Cinema com Rapadura

OPINIÃO   quinta-feira, 17 de dezembro de 2020

First Cow (2019): ingredientes de uma autêntica amizade

Filme conta a história de uma bela amizade no século XIX, construída nos detalhes e silêncios da rotina de dois homens que encontram, um no outro, o conforto que o verdadeiro companheirismo pode trazer.

Uma jovem passeia com seu cachorro, que acaba encontrando dois esqueletos humanos enterrados um ao lado do outro. A curiosidade desperta nela (e no espectador) e o filme de repente vai para 1820 para contar a história das duas pessoas ali mortas. Assim começa “First Cow”.

Adaptado do livro “The Half Life” de Jonathan Raymond, o longa conta a história de Otis “Cookie” Figowitz (John Magaro), padeiro que viaja com um grupo de caçadores e acaba encontrando King-Lu (Orion Lee) a caminho de um vilarejo. Nu e desprotegido, Lu recebe a ajuda secreta de Cookie para sobreviver. Assim nasce uma amizade pura e genuína, que é o centro da narrativa do filme.

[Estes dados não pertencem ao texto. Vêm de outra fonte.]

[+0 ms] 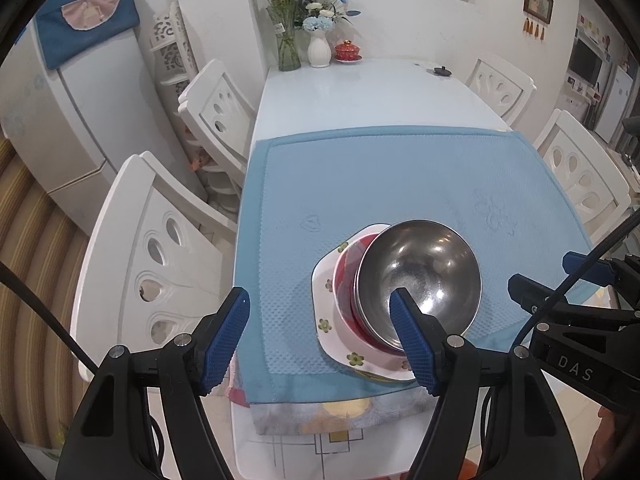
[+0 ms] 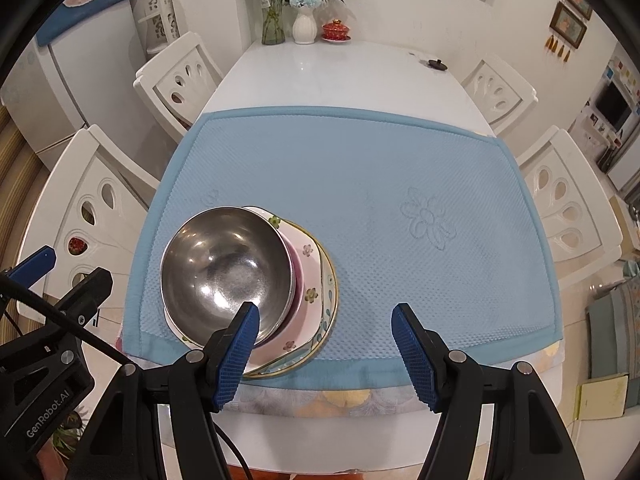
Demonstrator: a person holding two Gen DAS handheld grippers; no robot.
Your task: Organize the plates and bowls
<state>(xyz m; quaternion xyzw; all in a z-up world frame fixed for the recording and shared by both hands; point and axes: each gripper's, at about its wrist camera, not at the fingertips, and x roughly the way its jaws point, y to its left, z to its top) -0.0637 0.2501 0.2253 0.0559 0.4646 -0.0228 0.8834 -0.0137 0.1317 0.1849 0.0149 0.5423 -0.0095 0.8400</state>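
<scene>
A steel bowl (image 1: 424, 276) sits on top of a stack: below it a red bowl (image 1: 345, 280), then a white flowered plate (image 1: 326, 308). The stack stands on the blue mat (image 1: 360, 184) near the table's front edge. It also shows in the right wrist view: steel bowl (image 2: 224, 272), white flowered plate (image 2: 310, 276), a round gold-rimmed plate (image 2: 330, 300) underneath. My left gripper (image 1: 320, 320) is open and empty, above and just left of the stack. My right gripper (image 2: 326, 328) is open and empty, just right of the stack. The right gripper also shows in the left wrist view (image 1: 560, 280).
White chairs stand on both sides of the table (image 2: 104, 220) (image 2: 568, 208). At the far end are a glass vase of flowers (image 2: 274, 20), a white vase (image 2: 304, 26), a red lidded cup (image 2: 336, 32) and a small dark lid (image 2: 436, 64). A fridge (image 1: 60, 100) stands at left.
</scene>
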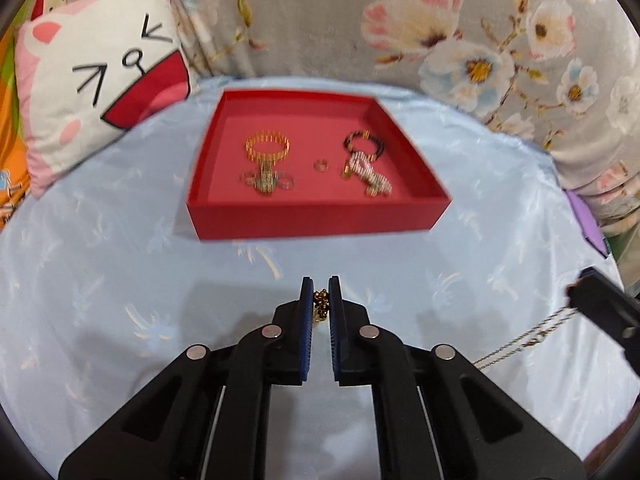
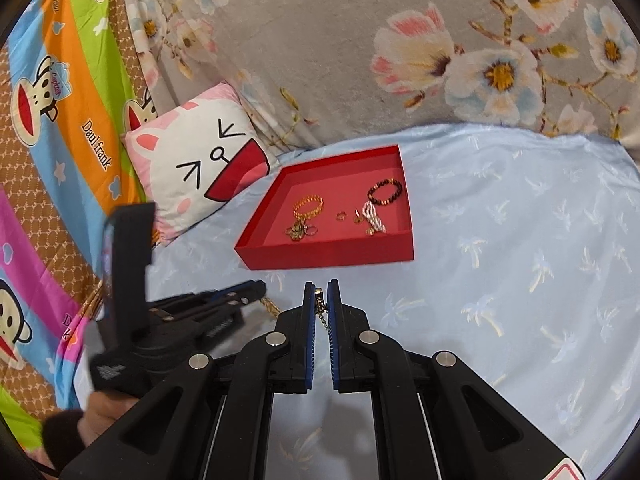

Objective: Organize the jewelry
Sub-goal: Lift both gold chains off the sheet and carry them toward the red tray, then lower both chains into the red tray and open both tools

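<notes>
Tray: bracelets and rings already lie in the far red tray (image 1: 316,216) | Grip: your left gripper (image 1: 320,300) and right gripper (image 2: 320,300) each clench one end of, seemingly, one gold chain (image 1: 520,340) | Left: chain, near the tray over the blue bedsheet (image 1: 120,260), not yet in.

Bare sheet (image 1: 120,280) leads to red tray (image 1: 312,216).
</notes>
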A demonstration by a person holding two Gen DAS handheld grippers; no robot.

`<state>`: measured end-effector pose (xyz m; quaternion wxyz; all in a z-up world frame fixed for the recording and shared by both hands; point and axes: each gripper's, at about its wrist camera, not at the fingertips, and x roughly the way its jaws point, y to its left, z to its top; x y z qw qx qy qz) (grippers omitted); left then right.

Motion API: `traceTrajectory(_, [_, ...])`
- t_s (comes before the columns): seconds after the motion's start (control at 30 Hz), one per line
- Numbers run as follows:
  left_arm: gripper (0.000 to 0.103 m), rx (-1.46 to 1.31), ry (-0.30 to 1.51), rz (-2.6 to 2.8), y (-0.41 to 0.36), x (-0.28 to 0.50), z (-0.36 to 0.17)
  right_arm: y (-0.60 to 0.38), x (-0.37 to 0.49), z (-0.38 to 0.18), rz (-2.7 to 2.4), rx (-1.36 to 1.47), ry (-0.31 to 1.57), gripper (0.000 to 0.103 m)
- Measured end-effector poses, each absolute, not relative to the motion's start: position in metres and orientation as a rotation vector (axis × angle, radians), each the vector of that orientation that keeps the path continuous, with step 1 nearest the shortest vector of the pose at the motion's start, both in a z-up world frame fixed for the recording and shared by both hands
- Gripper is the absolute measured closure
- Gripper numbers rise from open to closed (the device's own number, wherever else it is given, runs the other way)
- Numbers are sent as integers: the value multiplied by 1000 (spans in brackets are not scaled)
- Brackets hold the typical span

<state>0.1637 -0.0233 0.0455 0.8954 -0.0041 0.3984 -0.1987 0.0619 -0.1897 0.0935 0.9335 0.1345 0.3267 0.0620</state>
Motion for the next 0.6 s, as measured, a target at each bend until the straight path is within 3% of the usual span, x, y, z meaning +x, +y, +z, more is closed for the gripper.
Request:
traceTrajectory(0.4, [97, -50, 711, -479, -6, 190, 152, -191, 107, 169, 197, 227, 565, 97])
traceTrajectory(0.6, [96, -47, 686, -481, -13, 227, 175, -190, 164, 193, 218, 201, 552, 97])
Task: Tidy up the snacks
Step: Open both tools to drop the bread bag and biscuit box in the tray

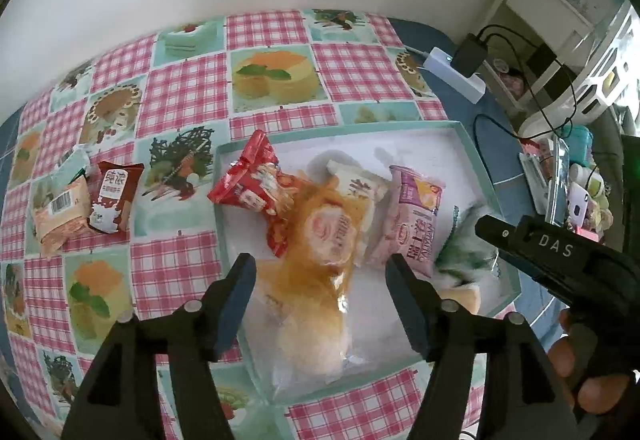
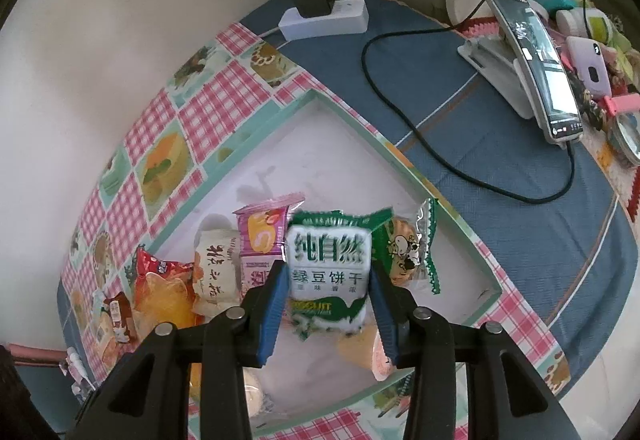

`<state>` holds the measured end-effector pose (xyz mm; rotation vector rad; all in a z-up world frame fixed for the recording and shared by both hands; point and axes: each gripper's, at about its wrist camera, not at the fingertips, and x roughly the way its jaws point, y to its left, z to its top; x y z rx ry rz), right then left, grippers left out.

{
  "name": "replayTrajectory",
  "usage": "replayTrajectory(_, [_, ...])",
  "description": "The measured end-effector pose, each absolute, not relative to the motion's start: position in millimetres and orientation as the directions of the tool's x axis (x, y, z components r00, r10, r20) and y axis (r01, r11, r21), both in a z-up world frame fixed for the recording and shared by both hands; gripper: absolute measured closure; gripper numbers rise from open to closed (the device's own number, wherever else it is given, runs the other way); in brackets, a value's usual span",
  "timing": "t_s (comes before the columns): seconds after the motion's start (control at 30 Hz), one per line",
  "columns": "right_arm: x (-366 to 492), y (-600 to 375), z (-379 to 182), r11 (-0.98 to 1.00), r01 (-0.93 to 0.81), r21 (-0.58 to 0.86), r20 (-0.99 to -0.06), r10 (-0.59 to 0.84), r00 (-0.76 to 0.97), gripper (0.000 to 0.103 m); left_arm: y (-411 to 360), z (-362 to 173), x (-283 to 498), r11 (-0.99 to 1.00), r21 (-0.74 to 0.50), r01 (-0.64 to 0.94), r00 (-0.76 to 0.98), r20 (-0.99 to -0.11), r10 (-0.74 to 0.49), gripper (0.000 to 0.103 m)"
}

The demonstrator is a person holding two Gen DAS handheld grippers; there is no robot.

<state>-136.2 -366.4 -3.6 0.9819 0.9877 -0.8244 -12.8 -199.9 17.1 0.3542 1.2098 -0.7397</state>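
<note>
The green-and-white packet (image 2: 329, 272) reads "纯自然" in large characters, "绿豆饼干" below, then "BISCUIT" in yellow. The black right gripper (image 1: 486, 230) body carries "DAS" in pale letters. The pink packet (image 1: 412, 224) shows "瑞士卷". Other wrappers' print is too blurred to read.

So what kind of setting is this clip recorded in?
Most likely a home, at a table against a plain wall. A cake-print plastic tablecloth covers it, a power strip with a charger sits on it, and a phone on a stand props beside toys and clutter.
</note>
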Motion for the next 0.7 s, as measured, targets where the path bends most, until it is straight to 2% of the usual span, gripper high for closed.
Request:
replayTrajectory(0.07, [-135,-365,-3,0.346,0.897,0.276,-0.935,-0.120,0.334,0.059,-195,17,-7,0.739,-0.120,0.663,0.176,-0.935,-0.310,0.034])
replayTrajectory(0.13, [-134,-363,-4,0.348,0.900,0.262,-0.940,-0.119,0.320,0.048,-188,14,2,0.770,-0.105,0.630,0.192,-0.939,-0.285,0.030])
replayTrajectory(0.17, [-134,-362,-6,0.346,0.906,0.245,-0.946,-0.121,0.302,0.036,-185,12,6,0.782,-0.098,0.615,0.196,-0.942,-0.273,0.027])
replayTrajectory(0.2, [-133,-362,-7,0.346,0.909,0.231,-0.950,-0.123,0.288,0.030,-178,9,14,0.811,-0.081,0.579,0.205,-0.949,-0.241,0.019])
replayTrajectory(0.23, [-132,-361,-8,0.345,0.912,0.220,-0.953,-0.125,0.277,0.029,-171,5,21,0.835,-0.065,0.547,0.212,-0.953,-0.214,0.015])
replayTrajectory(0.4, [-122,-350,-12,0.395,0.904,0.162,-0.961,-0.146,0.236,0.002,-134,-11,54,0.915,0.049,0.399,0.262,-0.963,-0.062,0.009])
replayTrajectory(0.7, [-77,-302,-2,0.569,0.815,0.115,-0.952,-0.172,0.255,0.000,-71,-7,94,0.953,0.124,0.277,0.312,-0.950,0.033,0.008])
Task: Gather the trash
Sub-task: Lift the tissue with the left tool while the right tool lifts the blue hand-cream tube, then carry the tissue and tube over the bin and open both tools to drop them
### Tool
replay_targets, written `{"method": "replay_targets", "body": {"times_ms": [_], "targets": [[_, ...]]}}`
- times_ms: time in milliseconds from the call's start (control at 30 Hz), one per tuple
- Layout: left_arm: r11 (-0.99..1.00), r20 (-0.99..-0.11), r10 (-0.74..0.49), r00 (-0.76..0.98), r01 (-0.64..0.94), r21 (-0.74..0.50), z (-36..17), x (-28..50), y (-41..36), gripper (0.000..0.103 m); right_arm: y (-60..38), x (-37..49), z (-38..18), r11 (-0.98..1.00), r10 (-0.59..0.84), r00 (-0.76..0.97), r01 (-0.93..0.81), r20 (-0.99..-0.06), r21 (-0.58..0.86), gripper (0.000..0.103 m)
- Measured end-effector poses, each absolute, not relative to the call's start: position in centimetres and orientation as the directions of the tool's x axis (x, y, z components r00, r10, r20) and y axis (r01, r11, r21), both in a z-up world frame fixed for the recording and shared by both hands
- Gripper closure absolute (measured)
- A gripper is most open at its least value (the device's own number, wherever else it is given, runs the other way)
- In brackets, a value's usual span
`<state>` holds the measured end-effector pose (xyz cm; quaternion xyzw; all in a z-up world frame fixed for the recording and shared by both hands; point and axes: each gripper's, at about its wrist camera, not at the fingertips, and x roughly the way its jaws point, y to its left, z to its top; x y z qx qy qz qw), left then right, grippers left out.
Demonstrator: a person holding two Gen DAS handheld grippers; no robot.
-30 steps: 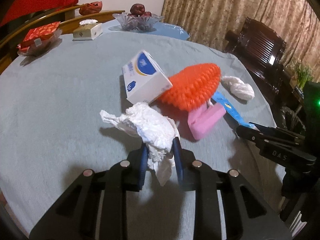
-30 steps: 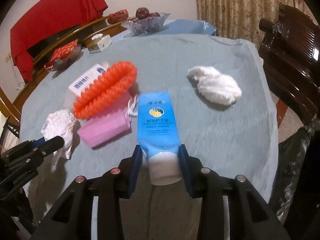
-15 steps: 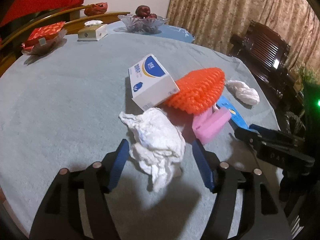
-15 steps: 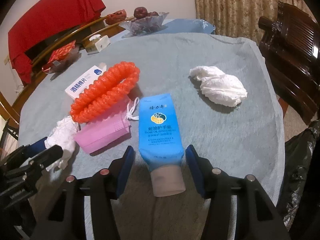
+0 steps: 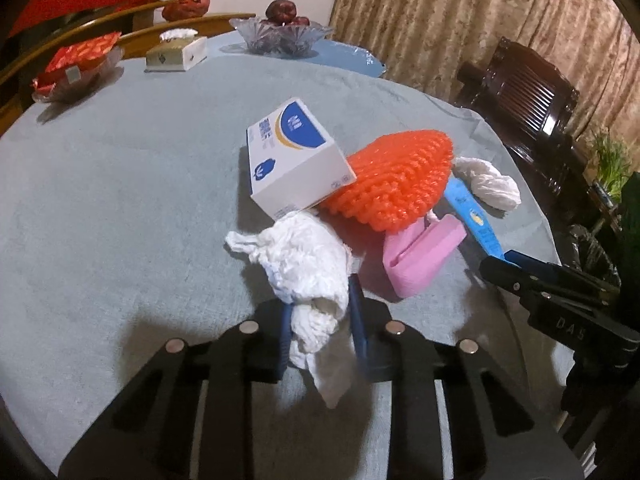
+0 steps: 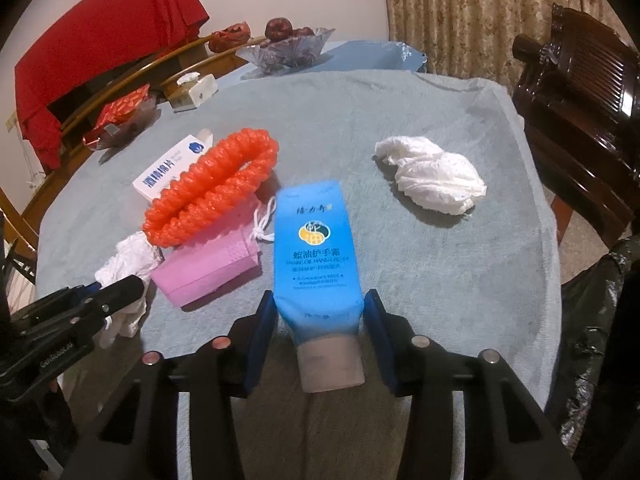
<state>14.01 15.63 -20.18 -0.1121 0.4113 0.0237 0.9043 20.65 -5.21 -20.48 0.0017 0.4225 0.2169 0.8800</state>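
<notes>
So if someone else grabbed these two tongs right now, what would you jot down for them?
Left tongs: closing on the crumpled tissue.
Right tongs: closing on the blue hand-cream tube, which lies flat.
Loose on the table: second tissue, pink mask, orange net ring, white box.
Done: nothing visibly binned yet.
Left: lift both, drop them, probably into the black bag on the right, then fetch the rest.

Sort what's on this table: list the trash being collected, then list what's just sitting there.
Trash:
- crumpled tissue, between the pads of the left gripper, which is closing
- hand cream tube, between the pads of the right gripper, which is closing
- second tissue wad
- pink mask
- orange foam net
- swab box

Just sitting there:
- fruit bowl
- tissue box
- snack dish
</notes>
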Motion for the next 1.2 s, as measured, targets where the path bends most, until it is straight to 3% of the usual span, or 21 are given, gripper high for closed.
{"method": "replay_targets", "body": {"times_ms": [1200], "targets": [[0.988, -0.603, -0.139, 0.786, 0.065, -0.143, -11.2, 9.5, 6.9, 0.079, -10.4, 14.9, -10.9, 0.885, 0.452, 0.649, -0.415, -0.611, 0.214, 0.058]]}}
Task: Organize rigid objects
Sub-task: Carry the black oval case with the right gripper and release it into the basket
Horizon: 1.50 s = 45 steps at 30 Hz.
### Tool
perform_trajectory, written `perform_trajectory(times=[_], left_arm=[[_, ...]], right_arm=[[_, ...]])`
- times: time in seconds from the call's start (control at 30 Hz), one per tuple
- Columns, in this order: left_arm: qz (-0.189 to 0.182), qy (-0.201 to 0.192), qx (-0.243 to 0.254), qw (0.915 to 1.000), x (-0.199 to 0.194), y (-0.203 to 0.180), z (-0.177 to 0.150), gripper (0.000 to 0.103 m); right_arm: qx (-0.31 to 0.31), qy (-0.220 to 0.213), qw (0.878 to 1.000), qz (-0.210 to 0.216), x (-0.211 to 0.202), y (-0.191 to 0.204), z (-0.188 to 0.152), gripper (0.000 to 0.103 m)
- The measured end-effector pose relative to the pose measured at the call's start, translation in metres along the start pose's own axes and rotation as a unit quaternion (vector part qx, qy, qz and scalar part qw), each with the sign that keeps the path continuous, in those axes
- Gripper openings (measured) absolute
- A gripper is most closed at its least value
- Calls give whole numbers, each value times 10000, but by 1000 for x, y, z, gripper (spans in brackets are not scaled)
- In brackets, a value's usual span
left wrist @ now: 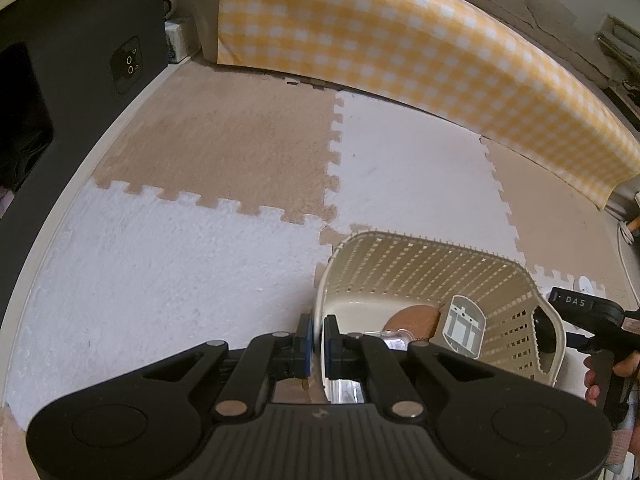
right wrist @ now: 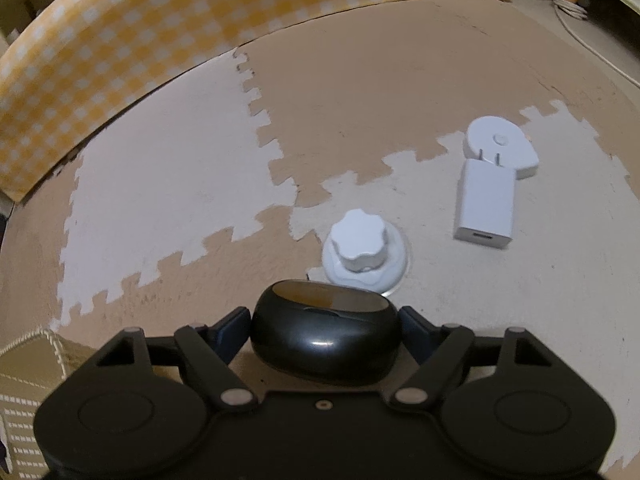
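A cream slotted basket (left wrist: 420, 264) stands on the foam mat. My left gripper (left wrist: 318, 330) is shut on its near-left rim, one pad outside the wall and one inside. In the basket lie a brown rounded object (left wrist: 412, 318), a grey-and-white flat piece (left wrist: 464, 328) and a clear plastic item (left wrist: 394, 338). My right gripper (right wrist: 325, 320) is shut on a glossy black mouse (right wrist: 325, 340), with a pad against each side of it. On the mat beyond are a white knobbed cap (right wrist: 362, 248), a white charger block (right wrist: 486, 204) and a white rounded plug device (right wrist: 500, 146).
A yellow checked cloth (left wrist: 400, 52) hangs along the far edge of the beige and white puzzle mat (left wrist: 224, 148). A black cabinet (left wrist: 80, 60) stands at the left. A hand (left wrist: 600, 376) holds the other gripper right of the basket. A white cable (right wrist: 568, 8) lies far right.
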<state>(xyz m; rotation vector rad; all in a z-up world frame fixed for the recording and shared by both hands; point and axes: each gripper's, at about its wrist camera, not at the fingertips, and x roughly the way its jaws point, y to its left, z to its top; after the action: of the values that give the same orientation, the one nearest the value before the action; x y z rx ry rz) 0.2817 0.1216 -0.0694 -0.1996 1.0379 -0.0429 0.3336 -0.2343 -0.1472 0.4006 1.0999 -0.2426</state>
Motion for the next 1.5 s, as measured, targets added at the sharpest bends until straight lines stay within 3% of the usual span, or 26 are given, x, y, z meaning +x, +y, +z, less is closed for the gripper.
perform_trajectory(times=[0.17,0.33,0.47,0.6,0.83,1.1,1.5], left_arm=[[-3,1,1,10000,0,0,0,5],[-24,18,-33,10000,2,1,-1,5],[-32,53,-35,10000,4,1,-1,5],[-30,80,-34,10000,5,0,0,5],[-32,92,-29,9999,5,0,0,5],[-76,102,-23,9999,7,3,0,5],[-70,95,141,9998,6,1,1,4]], right_arm=[[169,-121,9997,107,-13,-7,6,81],[-67,-640,9975,289,-49,3,16,81],[-349,-1047,9915,694,-89,18,22,81],[-631,-1183,9843,1146,-117,36,17,81],[-1098,-826,9752,1735,-125,77,-2,81],[-1727,-305,9694,1718,-101,122,-30,81],[-2000,419,9655,1612,-60,171,-45,81]])
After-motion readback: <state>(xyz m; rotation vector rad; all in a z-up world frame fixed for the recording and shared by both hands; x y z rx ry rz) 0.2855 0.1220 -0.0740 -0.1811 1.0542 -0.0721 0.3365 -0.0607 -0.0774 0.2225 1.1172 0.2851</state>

O contraste do primeiro encontro é espertamente invertido no segundo, pois quando Lu devolve as gentilezas, fica fácil de comprar a ideia de que ali facilmente nascerá uma conexão estabelecida pela confiança depositada reciprocamente. Cookie é convidado a se hospedar na frágil cabana de Lu, onde organicamente começam a tocar suas rotinas caseiras de tal forma que parece que já moravam juntos há anos. A diretora Kelly Reichardt (também responsável pelo roteiro com o próprio Raymond) deixa as cenas correr sem pressa, com planos detalhe que enfatizam os afazeres domésticos e, assim, transmite a naturalidade com que tocam suas vidas juntos. Entretanto, isso resulta numa obra com ritmo lento que pode, eventualmente, causar tédio.

A trama ganha novas camadas quando um rico inglês (o ótimo Toby Jones) chega para morar no local, trazendo consigo uma vaca, a primeira daquele lugar isolado (daí o título). Ao conversarem sobre o animal, Cookie divaga sobre os biscoitos que poderia fazer com o leite, despertando em Lu a oportunidade de adquirir o ingrediente clandestinamente, ordenhando durante a noite.

Aqui a obra ganha tons de críticas capitalistas, onde ilustra que os riscos que a classe baixa precisa assumir para tentar melhorar de vida e mesmo assim não devem conseguir. É uma abordagem interessante que ganha elementos de melancolia e esperança, temperados com um local aparentemente calmo, mas que é contrastado com a ameaça da dupla ser descoberta e, assim, morta.

A figura da vaca como instrumento de esperança é bem representada na direção de fotografia de Christopher Blauvet, que apresenta o animal de forma quase onírica com tons quentes que escancaram a beleza natural do lugar, que não torna a ser belo pelo resto do longa. É um exemplo de uma direção refinada, que consegue também elegantes planos que emolduram seus protagonistas quando eles estão no seu dia-a-dia, ilustrando a frequente repetição de ações que quase se congelam no tempo.

Com sua trama linear e ritmo lento, o filme surpreende ao trazer tantas camadas em seu discurso, indo além da amizade da dupla principal, mas também debatendo como a necessidade de correr riscos para tentar ter uma vida digna é uma jornada constantemente injusta e que impede que se relaxe e aproveite o presente. Há muito aqui sobre privilégios, desmontando a teoria de meritocracia ao mostrar que o ponto de partida é muito díspar.

“First Cow” é um filme que enriquece sua história pelos detalhes de objetos e ações rotineiras, criando a conexão familiar entre dois homens no confortável silêncio que conseguem na presença do outro. Seu ritmo lânguido pode afastar alguns espectadores, mas é necessário para transmitir as ideias de conforto e rotina caseira a que se propõe. Porém, se revela uma obra mais profunda ao conseguir debater as injustiças do capitalismo que são refletidas no mundo moderno.